- Location of Trans-Caribbean gas pipeline

Location
- Country: Venezuela, Colombia, Panama
- Direction: west-east (east-west)
- Start: Maracaibo, Venezuela
- To: Ballena gas fields, La Guajira, Colombia

General information
- Type: natural gas
- Operator: Petróleos de Venezuela S.A.
- Commissioned: 2007

Technical information
- Length: 224.4 km (139.4 mi)
- Maximum discharge: 5 billion cubic meters per year

= Trans-Caribbean pipeline =

Pipeline in South America

The Trans-Caribbean gas pipeline (also known as the Antonio Ricaurte Gas Pipeline) is a natural gas pipeline between Venezuela and Colombia with proposed extension to Panama and probably to Nicaragua.

==History==
The construction started on 8 July 2006 with presence of presidents Hugo Chávez of Venezuela, Álvaro Uribe of Colombia and Martín Torrijos of Panama. It was inaugurated on 12 October 2007. In November 2009, Colombia reduced exports from 220 million cubic feet a day to 70 million cubic feet a day due to a drought that required an increase of gas-fired power generation to support the decrease in hydro-power plants' reservoirs. On 9 October 2013, the pipeline was attacked, temporarily suspending the supply of natural gas from Colombia to Venezuela. The attack was attributed to FARC rebels. From May 2014 to February 2015, Colombia again suspended gas exports through the pipeline due to drought. When the gas exports resumed, Colombia exported an estimated 50 million cubic feet a day, about half the amount that was exported before May 2014. On 11 June 2015, Petróleos de Venezuela S.A.(PdV) announced that it would not renew the contract to import gas from Colombia, letting the contract expire on 30 June. As a result, the current pipeline is not in use.

==Description==
The first stage of the pipeline is 224.4 km long and it runs from Maracaibo in the state of Zulia in Venezuela to Puerto Ballena gas fields in La Guajira, Colombia. At the first stage, the pipeline pumps natural gas from Colombia to Venezuela. Transported gas is used by Petróleos de Venezuela S.A. for injection in its oil reservoirs to boost oil production. Natural gas is supplied by Ecopetrol and Chevron Corporation.
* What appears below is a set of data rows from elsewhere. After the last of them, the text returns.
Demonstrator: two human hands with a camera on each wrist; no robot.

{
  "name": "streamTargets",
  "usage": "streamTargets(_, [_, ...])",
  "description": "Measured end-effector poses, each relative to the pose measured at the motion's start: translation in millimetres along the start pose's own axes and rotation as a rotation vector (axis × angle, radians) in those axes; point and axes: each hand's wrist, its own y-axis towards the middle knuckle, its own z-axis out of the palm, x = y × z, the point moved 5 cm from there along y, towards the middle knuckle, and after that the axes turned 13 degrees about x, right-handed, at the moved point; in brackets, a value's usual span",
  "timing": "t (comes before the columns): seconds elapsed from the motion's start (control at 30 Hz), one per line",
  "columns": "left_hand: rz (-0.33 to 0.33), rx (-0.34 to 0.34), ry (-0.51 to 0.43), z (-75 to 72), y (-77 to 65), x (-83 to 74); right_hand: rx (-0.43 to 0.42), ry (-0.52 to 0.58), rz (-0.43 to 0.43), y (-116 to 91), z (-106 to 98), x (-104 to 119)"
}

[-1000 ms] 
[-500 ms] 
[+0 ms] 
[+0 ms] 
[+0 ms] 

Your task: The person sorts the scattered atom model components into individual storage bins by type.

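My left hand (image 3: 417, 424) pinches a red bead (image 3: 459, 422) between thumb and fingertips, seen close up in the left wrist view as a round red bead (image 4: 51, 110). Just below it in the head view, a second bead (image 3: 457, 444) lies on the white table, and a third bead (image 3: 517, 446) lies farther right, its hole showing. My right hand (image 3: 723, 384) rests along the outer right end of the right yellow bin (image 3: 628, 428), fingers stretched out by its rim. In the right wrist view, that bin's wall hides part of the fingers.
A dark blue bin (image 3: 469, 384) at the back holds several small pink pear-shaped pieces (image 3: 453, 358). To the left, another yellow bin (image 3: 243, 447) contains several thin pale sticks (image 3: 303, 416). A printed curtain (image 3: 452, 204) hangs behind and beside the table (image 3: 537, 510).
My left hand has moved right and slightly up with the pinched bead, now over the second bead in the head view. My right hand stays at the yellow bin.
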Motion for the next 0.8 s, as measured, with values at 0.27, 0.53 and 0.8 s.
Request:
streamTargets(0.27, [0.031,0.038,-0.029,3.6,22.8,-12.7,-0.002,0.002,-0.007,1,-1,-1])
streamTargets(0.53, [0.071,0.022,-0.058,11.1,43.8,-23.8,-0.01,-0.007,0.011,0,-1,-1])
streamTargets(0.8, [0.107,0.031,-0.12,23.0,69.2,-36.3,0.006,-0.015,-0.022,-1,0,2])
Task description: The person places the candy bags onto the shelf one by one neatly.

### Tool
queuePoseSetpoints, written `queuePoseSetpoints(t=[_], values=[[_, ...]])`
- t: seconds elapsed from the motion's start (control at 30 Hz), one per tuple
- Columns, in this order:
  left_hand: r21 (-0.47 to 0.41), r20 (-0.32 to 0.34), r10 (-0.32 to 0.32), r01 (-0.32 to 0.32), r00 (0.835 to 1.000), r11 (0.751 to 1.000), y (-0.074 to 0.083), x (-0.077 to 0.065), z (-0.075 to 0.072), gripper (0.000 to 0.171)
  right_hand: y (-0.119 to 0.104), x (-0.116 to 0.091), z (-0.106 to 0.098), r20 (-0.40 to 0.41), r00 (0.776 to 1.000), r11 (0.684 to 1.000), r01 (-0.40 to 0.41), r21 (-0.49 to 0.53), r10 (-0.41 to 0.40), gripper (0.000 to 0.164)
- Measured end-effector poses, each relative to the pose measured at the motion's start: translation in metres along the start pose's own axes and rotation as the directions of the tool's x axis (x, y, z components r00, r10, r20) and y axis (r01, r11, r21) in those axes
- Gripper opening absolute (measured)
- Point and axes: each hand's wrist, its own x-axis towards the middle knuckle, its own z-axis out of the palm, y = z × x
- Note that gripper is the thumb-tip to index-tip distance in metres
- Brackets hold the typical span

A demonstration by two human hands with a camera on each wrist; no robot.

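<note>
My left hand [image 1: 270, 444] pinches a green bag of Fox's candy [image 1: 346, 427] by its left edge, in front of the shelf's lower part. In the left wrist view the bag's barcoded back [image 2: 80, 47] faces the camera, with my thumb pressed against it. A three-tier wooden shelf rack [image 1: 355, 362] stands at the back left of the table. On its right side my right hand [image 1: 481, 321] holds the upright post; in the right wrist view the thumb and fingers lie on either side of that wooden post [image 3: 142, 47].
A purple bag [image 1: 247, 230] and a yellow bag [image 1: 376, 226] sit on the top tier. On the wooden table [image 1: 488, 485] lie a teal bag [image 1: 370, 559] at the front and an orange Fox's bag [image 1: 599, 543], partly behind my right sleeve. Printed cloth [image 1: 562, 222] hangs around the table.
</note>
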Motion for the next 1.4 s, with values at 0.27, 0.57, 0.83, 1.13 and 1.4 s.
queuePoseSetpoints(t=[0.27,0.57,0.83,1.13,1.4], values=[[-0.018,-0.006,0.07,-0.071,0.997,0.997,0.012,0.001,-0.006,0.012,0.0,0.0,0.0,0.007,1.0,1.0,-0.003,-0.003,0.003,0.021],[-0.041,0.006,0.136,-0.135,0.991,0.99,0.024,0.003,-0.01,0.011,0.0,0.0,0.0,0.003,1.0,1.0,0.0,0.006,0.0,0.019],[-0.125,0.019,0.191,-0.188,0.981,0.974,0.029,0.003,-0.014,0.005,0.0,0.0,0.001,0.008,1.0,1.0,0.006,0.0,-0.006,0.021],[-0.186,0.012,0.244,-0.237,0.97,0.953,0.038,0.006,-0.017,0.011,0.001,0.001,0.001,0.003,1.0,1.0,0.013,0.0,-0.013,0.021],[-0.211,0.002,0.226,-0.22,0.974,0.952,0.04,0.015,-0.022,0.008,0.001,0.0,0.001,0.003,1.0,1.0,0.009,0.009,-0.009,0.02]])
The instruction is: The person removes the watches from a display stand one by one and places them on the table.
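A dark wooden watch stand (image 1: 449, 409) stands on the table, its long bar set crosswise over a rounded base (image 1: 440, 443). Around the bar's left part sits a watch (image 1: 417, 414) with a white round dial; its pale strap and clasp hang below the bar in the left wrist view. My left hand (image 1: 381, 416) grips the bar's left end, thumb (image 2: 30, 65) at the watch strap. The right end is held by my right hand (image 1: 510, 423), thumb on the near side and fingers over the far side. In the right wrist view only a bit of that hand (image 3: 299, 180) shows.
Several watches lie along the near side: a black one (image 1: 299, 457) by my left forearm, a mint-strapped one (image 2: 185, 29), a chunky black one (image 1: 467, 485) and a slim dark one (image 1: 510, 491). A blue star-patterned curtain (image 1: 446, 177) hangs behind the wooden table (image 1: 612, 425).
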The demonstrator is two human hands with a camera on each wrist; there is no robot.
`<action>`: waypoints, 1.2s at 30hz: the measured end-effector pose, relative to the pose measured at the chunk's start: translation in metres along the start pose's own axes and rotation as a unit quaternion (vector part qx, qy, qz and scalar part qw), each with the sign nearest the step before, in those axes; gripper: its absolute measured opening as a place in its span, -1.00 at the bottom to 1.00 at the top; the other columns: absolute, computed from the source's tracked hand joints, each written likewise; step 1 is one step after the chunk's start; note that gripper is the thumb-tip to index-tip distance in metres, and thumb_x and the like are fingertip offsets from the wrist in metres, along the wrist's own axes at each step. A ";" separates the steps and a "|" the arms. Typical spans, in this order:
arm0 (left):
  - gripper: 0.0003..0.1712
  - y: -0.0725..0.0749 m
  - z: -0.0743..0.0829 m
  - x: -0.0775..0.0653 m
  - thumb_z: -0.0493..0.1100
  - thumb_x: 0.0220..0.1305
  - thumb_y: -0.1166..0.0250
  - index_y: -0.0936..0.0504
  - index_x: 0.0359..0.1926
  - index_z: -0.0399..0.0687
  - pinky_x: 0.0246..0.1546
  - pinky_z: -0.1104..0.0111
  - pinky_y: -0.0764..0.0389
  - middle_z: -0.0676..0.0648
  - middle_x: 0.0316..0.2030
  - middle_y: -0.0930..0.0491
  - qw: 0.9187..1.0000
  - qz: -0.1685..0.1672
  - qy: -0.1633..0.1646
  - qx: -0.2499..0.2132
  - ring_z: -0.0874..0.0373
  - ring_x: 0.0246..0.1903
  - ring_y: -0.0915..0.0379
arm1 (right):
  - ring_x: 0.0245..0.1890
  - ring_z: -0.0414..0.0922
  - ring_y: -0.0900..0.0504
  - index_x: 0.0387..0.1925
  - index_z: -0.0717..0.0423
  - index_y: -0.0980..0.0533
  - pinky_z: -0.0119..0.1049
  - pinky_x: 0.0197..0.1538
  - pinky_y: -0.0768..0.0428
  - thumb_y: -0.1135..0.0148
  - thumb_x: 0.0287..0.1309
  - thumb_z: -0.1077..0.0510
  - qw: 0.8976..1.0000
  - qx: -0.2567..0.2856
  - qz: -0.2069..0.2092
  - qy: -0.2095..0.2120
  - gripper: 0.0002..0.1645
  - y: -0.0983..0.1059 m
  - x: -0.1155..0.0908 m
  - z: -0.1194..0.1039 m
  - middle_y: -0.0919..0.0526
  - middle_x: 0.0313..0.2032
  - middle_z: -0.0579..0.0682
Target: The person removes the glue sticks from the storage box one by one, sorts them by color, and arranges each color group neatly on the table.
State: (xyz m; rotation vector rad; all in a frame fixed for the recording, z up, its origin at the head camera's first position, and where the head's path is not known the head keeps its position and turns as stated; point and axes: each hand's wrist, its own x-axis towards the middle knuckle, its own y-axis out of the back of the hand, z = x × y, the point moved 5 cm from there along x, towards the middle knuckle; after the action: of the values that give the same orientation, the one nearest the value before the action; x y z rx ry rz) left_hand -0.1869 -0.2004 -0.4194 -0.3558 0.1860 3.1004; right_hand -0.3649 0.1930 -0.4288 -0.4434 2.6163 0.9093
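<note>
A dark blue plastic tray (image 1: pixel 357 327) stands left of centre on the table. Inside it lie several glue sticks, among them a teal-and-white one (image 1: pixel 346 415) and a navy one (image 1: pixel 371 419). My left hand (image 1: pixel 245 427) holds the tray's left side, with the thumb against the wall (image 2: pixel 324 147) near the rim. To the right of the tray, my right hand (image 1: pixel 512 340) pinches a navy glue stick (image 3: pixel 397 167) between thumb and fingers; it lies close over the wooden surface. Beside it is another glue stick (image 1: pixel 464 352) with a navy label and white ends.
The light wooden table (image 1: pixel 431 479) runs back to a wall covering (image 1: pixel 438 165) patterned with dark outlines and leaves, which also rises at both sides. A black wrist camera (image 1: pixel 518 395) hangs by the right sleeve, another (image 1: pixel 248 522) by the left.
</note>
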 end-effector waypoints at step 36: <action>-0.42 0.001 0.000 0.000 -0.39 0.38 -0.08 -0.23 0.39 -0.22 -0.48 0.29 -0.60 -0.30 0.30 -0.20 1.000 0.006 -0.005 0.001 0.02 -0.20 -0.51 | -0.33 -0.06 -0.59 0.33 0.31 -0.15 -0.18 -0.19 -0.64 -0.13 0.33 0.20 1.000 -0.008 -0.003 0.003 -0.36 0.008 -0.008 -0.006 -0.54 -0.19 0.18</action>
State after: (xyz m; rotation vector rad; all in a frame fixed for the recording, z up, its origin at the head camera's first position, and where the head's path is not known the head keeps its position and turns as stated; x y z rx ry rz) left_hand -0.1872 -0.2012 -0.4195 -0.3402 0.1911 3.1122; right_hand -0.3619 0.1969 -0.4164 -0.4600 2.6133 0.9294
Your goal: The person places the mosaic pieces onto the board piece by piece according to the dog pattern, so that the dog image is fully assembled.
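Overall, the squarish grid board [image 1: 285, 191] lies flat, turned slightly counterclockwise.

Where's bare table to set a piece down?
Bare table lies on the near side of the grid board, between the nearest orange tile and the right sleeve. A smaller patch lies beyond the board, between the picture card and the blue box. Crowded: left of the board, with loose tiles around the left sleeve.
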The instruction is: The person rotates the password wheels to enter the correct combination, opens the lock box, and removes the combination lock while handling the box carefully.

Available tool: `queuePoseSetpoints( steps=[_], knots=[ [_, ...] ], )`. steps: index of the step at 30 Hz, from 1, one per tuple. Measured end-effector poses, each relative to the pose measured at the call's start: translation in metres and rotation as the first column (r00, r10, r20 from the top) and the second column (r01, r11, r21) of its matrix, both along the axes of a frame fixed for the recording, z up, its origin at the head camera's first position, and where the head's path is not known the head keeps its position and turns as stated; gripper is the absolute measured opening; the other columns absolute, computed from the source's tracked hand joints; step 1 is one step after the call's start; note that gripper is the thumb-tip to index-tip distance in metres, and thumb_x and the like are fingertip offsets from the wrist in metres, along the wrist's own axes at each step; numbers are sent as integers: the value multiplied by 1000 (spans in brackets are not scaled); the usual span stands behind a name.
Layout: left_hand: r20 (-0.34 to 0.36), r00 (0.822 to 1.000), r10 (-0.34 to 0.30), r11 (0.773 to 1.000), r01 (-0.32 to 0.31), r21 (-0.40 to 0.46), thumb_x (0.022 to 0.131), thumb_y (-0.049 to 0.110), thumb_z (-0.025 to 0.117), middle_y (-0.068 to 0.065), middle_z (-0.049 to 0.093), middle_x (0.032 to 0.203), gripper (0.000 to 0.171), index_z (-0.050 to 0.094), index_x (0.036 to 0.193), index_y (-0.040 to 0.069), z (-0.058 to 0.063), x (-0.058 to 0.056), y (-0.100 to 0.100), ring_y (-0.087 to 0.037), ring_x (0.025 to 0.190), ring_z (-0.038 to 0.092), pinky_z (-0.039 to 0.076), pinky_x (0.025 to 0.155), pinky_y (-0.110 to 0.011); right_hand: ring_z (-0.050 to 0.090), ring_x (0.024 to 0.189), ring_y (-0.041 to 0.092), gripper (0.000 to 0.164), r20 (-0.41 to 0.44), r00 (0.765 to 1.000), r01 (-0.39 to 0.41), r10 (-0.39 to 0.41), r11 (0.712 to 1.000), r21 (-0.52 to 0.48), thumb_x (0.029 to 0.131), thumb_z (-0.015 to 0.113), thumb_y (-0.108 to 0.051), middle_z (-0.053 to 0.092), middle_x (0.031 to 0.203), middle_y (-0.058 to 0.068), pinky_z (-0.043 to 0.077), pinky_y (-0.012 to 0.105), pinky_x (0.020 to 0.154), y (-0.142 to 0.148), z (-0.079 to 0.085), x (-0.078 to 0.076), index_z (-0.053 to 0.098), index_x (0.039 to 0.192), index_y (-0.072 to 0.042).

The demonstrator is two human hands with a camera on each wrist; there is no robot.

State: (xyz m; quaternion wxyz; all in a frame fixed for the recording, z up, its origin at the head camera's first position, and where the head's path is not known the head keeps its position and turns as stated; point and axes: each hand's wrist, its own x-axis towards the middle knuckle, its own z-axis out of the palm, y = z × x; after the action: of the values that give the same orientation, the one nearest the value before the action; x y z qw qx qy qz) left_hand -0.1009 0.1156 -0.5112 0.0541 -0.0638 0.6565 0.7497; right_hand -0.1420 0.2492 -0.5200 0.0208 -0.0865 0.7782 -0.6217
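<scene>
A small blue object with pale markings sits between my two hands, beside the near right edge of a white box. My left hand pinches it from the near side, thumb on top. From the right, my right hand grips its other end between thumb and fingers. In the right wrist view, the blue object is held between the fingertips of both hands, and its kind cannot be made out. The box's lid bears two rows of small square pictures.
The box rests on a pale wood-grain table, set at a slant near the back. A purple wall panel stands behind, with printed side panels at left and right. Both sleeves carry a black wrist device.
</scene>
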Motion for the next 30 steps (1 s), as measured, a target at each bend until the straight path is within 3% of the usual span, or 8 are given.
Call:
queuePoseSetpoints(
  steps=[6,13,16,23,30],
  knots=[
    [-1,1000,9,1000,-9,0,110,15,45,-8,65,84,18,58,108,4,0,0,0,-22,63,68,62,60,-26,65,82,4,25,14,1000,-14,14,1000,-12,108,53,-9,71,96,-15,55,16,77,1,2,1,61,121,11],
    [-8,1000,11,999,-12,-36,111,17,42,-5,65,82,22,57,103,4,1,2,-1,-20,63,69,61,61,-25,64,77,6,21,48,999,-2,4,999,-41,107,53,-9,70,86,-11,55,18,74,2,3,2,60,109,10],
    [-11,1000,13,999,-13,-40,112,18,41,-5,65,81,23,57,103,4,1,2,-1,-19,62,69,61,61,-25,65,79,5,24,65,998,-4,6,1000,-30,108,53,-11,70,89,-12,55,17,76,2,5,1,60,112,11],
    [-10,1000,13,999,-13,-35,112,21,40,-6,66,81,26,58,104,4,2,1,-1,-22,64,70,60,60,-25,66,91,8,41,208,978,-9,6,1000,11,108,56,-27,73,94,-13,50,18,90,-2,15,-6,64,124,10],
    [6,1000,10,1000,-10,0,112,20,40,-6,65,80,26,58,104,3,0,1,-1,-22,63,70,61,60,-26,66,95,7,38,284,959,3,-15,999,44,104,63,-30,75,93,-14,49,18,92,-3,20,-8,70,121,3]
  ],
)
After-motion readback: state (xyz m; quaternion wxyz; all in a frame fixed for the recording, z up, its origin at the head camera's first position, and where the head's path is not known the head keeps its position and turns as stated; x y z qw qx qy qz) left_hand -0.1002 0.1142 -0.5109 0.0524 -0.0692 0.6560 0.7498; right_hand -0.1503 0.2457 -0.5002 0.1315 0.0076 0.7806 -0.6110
The construction of the first stage cost US$467 million. Its maximum capacity is 5 billion cubic meters of natural gas per year.

==Operator==
The operator of the pipeline is Petróleos de Venezuela.

The original plan of the pipeline was for Colombia to pump gas to Venezuela until 2011, when the direction of the pipeline would be reversed, allowing Venezuela to export gas to Colombia. The reversal of the pipeline was delayed by PdV multiple times, with the most recent date as December 2016. The plan to reverse the pipeline never occurred due to PdV's financial troubles.